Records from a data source
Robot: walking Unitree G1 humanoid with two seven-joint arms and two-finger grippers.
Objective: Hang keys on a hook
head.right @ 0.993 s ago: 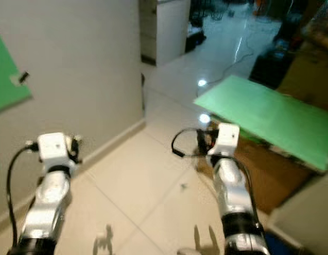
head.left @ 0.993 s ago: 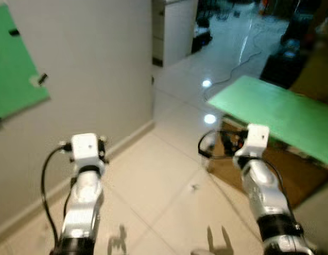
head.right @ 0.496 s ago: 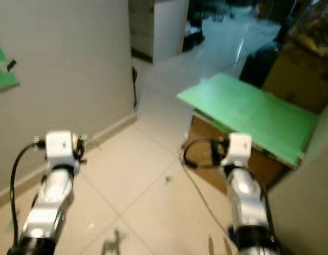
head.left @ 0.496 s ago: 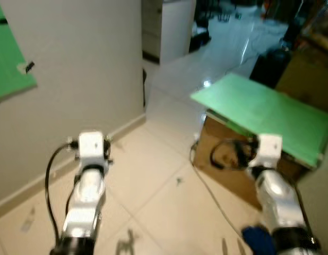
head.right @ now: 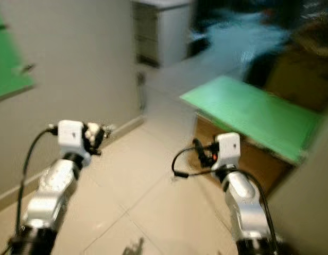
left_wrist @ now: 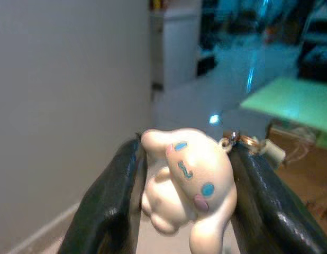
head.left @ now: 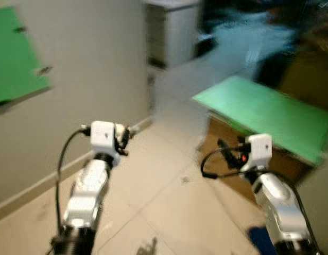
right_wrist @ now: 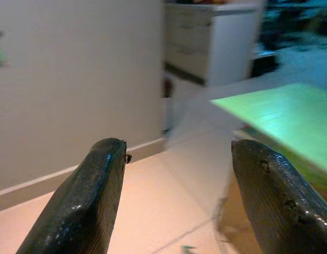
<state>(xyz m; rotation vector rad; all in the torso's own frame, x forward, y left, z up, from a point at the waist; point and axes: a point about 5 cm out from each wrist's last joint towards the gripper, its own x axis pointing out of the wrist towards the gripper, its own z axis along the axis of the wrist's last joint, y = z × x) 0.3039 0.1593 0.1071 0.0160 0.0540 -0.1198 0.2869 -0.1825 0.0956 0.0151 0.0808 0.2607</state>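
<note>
My left gripper (left_wrist: pixel 187 185) is shut on a white plush keychain (left_wrist: pixel 184 180) with blue and pink marks; a small metal ring (left_wrist: pixel 247 142) hangs off its side. In the head views the left gripper (head.left: pixel 124 139) is held out toward the grey wall (head.left: pixel 89 58). My right gripper (right_wrist: pixel 176 196) stands open with nothing between its fingers, pointing over the tiled floor. A green panel (head.left: pixel 15 58) with a small dark fitting (head.left: pixel 45 69) is mounted on the wall at upper left. The pictures are blurred.
A green board (head.left: pixel 259 114) lies on a brown cardboard box (head.left: pixel 227 159) to the right. White cabinets (head.left: pixel 172 32) stand beyond the wall's corner. Beige floor tiles (head.left: pixel 174 212) stretch ahead between the wall and the box. A blue thing (head.left: pixel 259 236) lies near my right arm.
The camera has swung, shifting the whole scene; the green wall panel comes back into view at upper left. Both arms stay raised in front, the left still holding the keychain.
</note>
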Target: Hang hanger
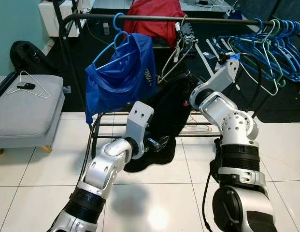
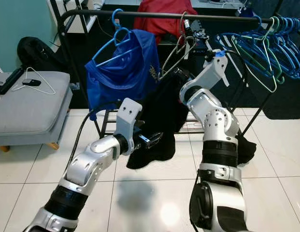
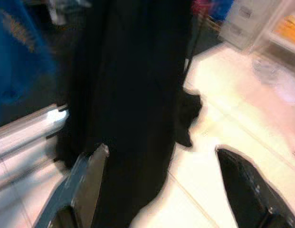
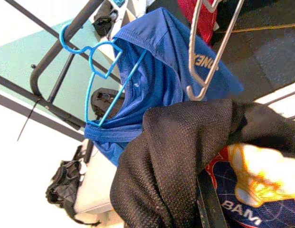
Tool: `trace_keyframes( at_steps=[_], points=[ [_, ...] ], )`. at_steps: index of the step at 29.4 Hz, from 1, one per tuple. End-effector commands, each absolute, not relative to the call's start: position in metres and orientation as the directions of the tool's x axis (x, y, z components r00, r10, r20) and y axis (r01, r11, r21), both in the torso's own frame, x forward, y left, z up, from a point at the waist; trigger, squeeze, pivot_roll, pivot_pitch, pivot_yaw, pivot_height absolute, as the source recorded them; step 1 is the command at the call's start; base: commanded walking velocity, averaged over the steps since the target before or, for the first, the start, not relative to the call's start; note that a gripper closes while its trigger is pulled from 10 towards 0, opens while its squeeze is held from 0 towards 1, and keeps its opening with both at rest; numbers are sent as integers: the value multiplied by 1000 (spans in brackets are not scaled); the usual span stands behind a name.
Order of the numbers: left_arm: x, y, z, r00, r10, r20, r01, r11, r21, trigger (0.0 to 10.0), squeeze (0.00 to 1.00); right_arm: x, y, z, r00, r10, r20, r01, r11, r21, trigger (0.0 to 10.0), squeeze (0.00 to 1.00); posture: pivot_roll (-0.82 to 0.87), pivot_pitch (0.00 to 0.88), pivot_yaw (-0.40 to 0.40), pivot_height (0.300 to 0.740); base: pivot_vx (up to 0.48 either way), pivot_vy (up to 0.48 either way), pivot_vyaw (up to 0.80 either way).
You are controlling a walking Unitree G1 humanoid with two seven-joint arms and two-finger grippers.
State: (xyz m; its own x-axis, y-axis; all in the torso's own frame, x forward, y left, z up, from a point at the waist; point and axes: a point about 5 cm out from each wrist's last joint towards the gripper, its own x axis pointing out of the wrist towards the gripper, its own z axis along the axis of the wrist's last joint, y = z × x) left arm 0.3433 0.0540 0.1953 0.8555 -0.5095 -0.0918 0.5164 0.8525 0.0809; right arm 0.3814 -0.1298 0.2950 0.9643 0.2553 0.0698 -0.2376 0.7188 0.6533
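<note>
Grey hanger [image 1: 175, 58] hooks the clothes rail [image 1: 207, 20] just above the right gripper [image 2: 181, 75], which clutches the black garment [image 1: 169, 111]; left gripper [image 3: 161, 190], fingers wide, points at its hem.

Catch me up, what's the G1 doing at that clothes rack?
It's hanging a black garment. The right claw is raised under the rail, bunched in the black cloth beside a grey wire hanger hooked on the rail. The left claw is open, low by the garment's hem. A blue shirt already hangs on a blue hanger.
</note>
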Motion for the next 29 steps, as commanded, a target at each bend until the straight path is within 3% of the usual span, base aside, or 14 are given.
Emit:
trace_keyframes(
  at_steps=[1, 2, 8, 12, 17, 20, 23, 28, 29],
  points=[
    [352, 56, 190, 909, -404, -104, 413, 907, 85, 10000, 0, 377, -115, 306, 943, 315, 105, -303, 688, 659, 0, 0, -63, 211, -25, 740, 0, 0, 0],
    [357, 57, 189, 933, -345, -101, 354, 932, 82, 10000, 0, 375, -109, 309, 936, 335, 110, -320, 678, 662, 0, 0, -62, 211, -26, 740, 0, 0, 0],
    [361, 56, 192, 939, -334, -87, 333, 943, -20, 10000, 0, 372, -102, 313, 925, 360, 119, -343, 658, 671, 0, 0, -62, 214, -29, 740, 0, 0, 0],
    [356, 30, 198, 877, -478, -48, 461, 866, -197, 10000, 0, 367, -90, 318, 910, 392, 133, -370, 628, 685, 0, 0, -69, 218, -28, 740, 0, 0, 0],
    [352, 16, 205, 820, -572, 4, 552, 790, -266, 10000, 0, 366, -86, 320, 905, 403, 135, -377, 617, 691, 0, 0, -69, 219, -30, 740, 0, 0, 0],
    [348, 5, 211, 760, -646, 66, 636, 720, -280, 10000, 0, 365, -82, 320, 900, 416, 133, -384, 610, 693, 0, 0, -73, 222, -35, 740, 0, 0, 0],
    [349, 1, 212, 752, -654, 81, 648, 710, -278, 10000, 0, 365, -81, 320, 897, 422, 132, -387, 607, 694, 0, 0, -73, 222, -36, 740, 0, 0, 0],
    [356, -1, 213, 788, -611, 78, 612, 761, -215, 10000, 0, 364, -78, 321, 892, 433, 131, -394, 602, 695, 0, 0, -76, 221, -37, 740, 0, 0, 0],
    [361, 3, 213, 823, -564, 68, 567, 808, -159, 10000, 0, 363, -78, 322, 891, 434, 132, -395, 599, 697, 0, 0, -78, 223, -37, 740, 0, 0, 0]
  ],
)
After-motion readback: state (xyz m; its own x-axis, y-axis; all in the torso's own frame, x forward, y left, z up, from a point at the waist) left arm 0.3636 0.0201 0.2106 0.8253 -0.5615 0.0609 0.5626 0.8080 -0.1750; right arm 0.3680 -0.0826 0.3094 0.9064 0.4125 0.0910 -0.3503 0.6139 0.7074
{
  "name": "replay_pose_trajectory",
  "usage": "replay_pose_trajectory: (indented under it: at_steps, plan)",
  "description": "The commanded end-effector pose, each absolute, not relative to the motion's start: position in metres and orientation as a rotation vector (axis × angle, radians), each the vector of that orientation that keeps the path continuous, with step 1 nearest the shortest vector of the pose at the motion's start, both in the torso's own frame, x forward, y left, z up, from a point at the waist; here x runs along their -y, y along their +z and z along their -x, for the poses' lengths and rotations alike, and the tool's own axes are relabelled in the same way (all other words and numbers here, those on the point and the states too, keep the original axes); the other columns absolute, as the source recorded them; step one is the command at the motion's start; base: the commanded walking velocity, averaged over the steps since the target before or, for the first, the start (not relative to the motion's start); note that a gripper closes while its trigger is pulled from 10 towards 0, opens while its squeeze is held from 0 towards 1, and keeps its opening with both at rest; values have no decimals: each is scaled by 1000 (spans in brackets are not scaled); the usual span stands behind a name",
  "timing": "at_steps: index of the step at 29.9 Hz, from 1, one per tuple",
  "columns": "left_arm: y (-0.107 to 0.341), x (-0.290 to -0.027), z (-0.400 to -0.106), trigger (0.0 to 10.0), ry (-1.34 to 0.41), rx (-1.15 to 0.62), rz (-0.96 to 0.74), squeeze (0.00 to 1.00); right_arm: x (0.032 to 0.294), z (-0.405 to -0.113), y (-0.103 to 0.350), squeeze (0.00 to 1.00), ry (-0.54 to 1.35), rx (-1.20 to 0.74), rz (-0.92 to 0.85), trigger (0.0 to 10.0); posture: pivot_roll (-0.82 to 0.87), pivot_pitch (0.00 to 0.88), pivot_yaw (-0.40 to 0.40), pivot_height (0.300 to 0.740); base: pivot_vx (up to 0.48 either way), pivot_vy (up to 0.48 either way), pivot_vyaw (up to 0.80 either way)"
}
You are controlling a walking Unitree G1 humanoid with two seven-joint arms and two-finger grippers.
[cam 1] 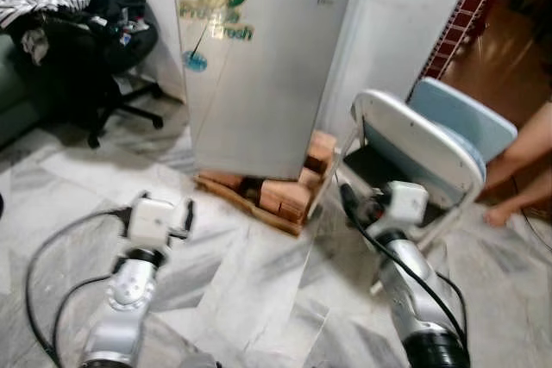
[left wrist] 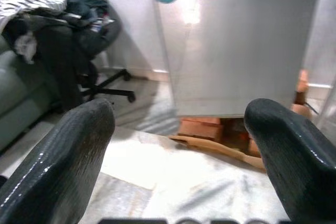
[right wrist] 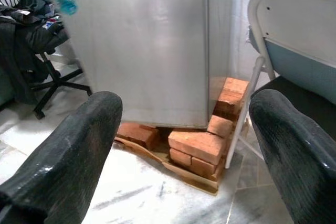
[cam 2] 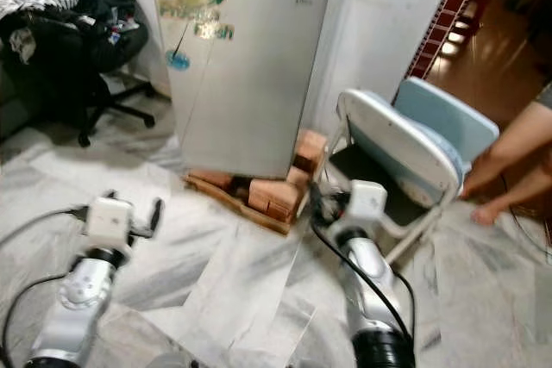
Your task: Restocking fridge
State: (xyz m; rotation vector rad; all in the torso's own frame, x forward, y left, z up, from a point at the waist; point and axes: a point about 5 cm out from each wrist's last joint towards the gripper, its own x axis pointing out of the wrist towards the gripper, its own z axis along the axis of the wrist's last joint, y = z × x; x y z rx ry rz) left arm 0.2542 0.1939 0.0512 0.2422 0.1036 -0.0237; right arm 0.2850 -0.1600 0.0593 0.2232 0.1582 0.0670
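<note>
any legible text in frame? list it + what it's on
"Fresh": green lettering on the fridge door, lower line of a two-line logo; the upper line is washed out by glare, unreadable.
Small script near the door's top right corner: too blurred to read.
Round blue sticker on the door: no readable text.

Both arms raised forward; left end effector [left wrist: 178, 145] and right end effector [right wrist: 184, 145] fingers spread, empty.

1 fridge [cam 1: 259, 66], door shut. 1 folding chair [cam 1: 431, 148]. 1 office chair [cam 1: 103, 49] with clothes piled on it. 1 wooden pallet [cam 1: 250, 204]. Bricks [right wrist: 197, 148] under the fridge, at least 5, exact count unclear. 2 robot hands: left hand [left wrist: 178, 145], right hand [right wrist: 184, 145]. 1 person's legs [cam 1: 522, 170].
</note>
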Motion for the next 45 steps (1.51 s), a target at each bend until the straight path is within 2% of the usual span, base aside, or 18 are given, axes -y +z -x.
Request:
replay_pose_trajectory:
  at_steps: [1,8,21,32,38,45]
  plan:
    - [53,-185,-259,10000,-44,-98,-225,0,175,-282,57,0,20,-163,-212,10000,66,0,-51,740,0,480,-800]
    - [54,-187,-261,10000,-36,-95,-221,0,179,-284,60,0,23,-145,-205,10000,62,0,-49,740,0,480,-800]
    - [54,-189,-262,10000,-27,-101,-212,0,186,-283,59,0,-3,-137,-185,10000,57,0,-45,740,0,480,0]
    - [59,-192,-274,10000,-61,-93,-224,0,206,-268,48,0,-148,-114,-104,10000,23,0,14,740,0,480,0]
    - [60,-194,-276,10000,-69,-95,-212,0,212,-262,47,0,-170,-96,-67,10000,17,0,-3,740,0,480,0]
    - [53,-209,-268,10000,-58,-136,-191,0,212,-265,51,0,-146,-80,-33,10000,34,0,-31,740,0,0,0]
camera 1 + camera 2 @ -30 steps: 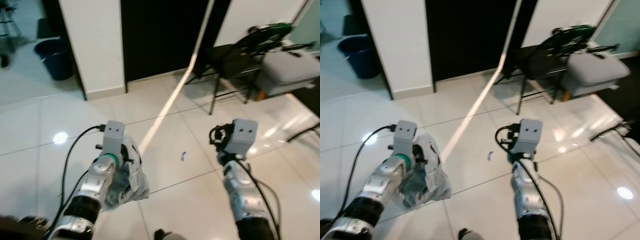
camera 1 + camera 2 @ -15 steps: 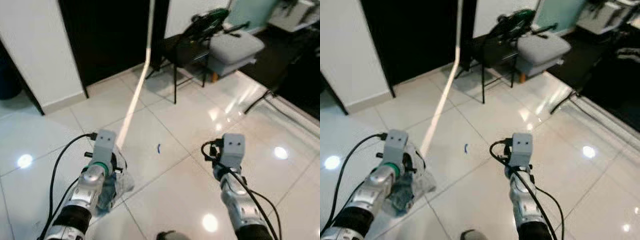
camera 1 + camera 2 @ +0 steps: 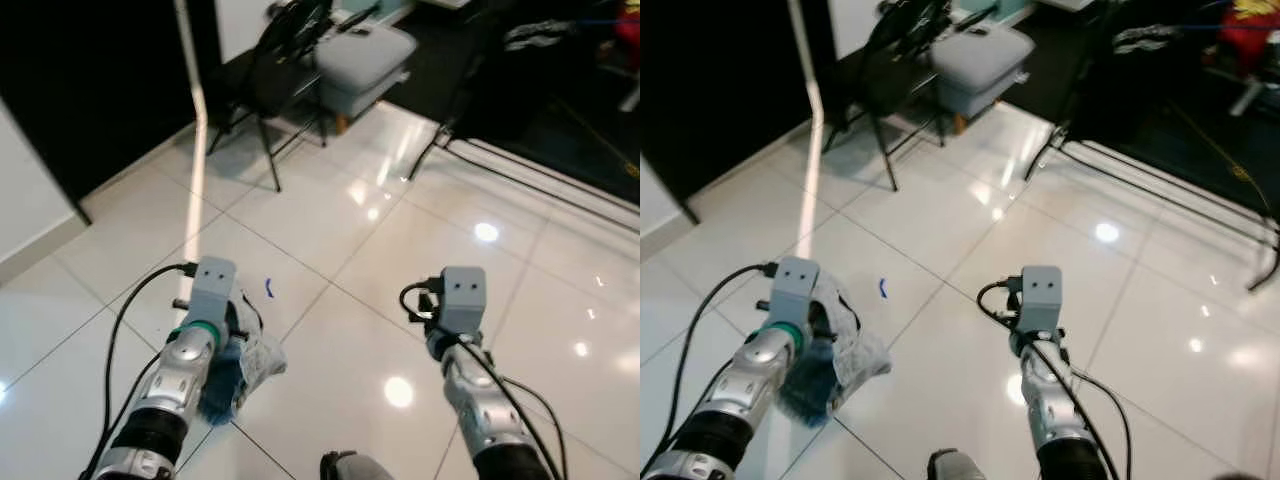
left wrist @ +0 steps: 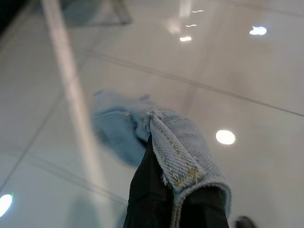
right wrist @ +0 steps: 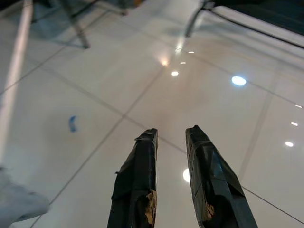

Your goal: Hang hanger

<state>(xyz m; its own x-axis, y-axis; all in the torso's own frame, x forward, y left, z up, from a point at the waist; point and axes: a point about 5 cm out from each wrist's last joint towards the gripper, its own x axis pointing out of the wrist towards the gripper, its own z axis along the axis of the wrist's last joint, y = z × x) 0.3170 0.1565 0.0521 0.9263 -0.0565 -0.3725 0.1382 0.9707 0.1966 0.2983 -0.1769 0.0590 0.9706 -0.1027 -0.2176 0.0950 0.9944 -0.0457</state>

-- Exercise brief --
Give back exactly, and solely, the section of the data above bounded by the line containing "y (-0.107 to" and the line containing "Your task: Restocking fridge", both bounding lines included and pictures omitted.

-- Response area --
  "columns": "left_arm: y (-0.107 to 0.341), x (-0.290 to -0.027), z (-0.400 to -0.106), trigger (0.0 to 10.0), ry (-1.34 to 0.41), rx (-1.15 to 0.62), rz (-0.96 to 0.74), squeeze (0.00 to 1.00); right_arm: x (0.032 to 0.294), z (-0.405 to -0.113), y (-0.103 to 0.350), squeeze (0.00 to 1.00), ry (-0.54 to 1.35), rx (-1.20 to 0.74), rz (-0.92 to 0.85), trigger (0.0 to 10.0); posture: pivot_roll (-0.82 to 0.87), pivot_pitch (0.00 to 0.88), pivot_yaw (-0.40 to 0.40), pivot_height (0.300 to 0.740); base: pivot_vx (up to 0.48 either way), pivot_vy (up to 0.48 either way), pivot_vyaw (up to 0.80 either way)"
}
You are controlling a walking Unitree G1 humanoid with two seven-joint arms and two-finger grippers.
[cam 1] 
[left wrist] 
[right wrist] 
[cam 2] 
Your task: Restocking fridge

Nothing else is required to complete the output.